Source material →
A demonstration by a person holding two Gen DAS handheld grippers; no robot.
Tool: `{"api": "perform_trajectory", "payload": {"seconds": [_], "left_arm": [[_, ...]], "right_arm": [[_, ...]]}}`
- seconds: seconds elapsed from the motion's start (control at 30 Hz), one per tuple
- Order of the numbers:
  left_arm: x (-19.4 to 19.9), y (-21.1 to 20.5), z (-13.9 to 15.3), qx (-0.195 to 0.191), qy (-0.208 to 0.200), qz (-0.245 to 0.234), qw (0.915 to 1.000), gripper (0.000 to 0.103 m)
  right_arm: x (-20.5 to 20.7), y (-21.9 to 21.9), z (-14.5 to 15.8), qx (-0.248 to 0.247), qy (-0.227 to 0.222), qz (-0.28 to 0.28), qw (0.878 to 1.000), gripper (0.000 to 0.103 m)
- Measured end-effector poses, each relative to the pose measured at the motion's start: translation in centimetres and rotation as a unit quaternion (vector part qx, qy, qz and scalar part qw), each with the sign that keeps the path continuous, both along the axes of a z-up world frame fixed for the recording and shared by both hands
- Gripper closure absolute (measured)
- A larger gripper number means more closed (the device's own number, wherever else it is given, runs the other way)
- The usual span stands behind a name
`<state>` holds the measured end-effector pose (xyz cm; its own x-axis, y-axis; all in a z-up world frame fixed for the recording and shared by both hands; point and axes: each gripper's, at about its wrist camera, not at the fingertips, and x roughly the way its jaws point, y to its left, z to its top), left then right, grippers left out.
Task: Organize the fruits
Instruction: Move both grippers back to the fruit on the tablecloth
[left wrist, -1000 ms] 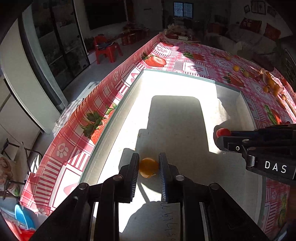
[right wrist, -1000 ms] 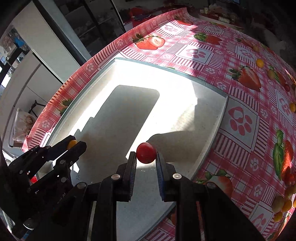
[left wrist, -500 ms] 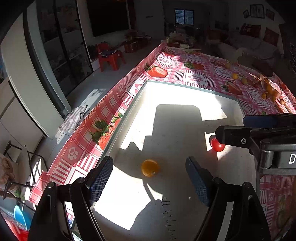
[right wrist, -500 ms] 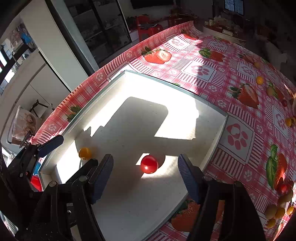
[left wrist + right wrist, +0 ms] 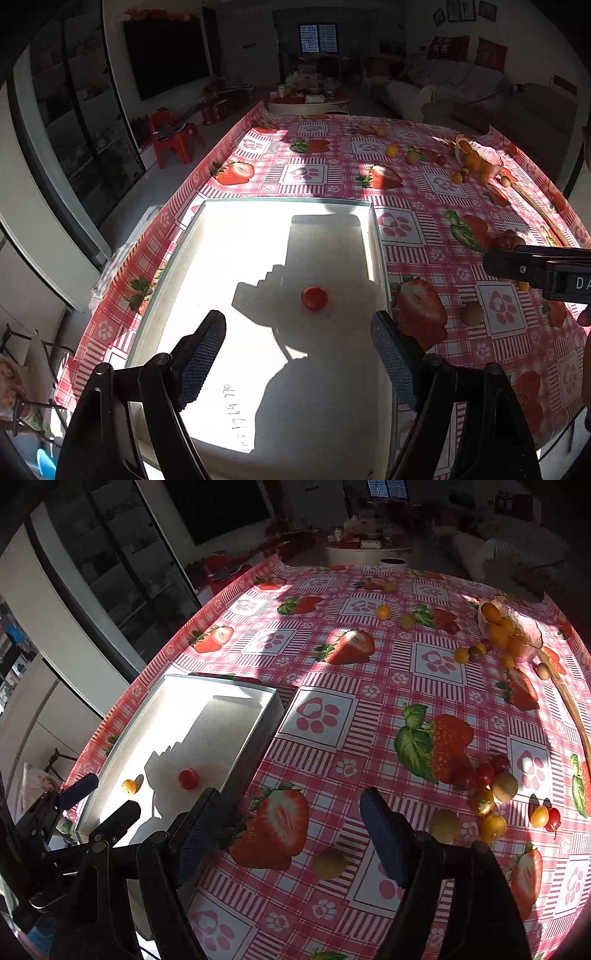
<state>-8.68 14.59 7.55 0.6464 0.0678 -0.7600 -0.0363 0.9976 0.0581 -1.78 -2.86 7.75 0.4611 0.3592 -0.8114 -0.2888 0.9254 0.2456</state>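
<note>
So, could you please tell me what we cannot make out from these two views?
- Orange fruit: absent from the left wrist view, hidden below its fingers.
- Bowl: blurred and far; fruit count unclear.
- Right gripper: cut off by the left view's right edge.
- Tray: near end hidden by gripper fingers.

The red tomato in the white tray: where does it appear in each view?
Left wrist: red tomato just above centre, in shadow near the tray's right wall.
Right wrist: red tomato at lower left, right of the orange tomato.
Shared landmark: the white tray.
</note>
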Motion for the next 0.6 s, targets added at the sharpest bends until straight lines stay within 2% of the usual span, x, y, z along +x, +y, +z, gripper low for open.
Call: {"api": "perform_trajectory", "payload": {"seconds": [0.1,0.23,0.4,0.6], "left_arm": [[0.0,-2.6,0.5,-0.013,-0.001,-0.031,0.9994,0.021],[0.6,-6.8,0.4,-0.007,0.004,-0.070,0.9975,0.021],[1.3,-11.4,-0.1,-0.031,0.014,-0.101,0.9943,0.021],[3.3,-16.2,-1.8,-0.038,0.033,-0.125,0.9909,0.021]], "right_arm": [[-1.1,-3.7,-0.6,-0.010,0.006,-0.034,0.999,0.022],[-2.5,-8.7,-1.4,-0.031,0.007,-0.075,0.997,0.022],[-3.1,-14.3,-2.4,-0.056,0.015,-0.126,0.990,0.022],[-3.1,-18.1,-3.5,-0.079,0.017,-0.160,0.984,0.022]]}}
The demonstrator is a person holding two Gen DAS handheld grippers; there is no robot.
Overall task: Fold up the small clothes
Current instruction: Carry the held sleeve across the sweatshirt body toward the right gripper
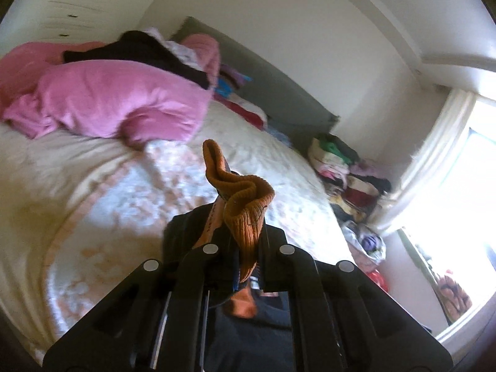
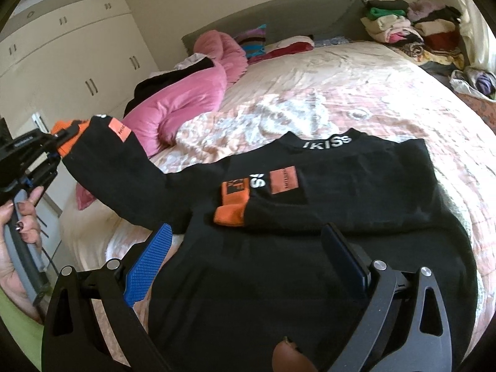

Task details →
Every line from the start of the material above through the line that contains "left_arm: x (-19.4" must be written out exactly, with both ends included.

Task answer →
A demonstration by a person holding two Gen DAS handheld grippers; no robot.
Tool: `{"api": "perform_trajectory", "payload": {"seconds": [_], "left_arm": [[_, ...]], "right_arm": [[_, ...]]}}`
- seconds: seconds elapsed from the motion's start (control at 30 Hz), one per tuple
- Order of the numbers:
  left_arm: x (-19.4 to 19.9), y (-21.1 to 20.5), z (-13.9 to 15.3), qx (-0.195 to 0.191), qy (-0.208 to 0.200), qz (-0.245 to 0.234), qw (0.915 to 1.000), gripper (0.000 to 0.103 m)

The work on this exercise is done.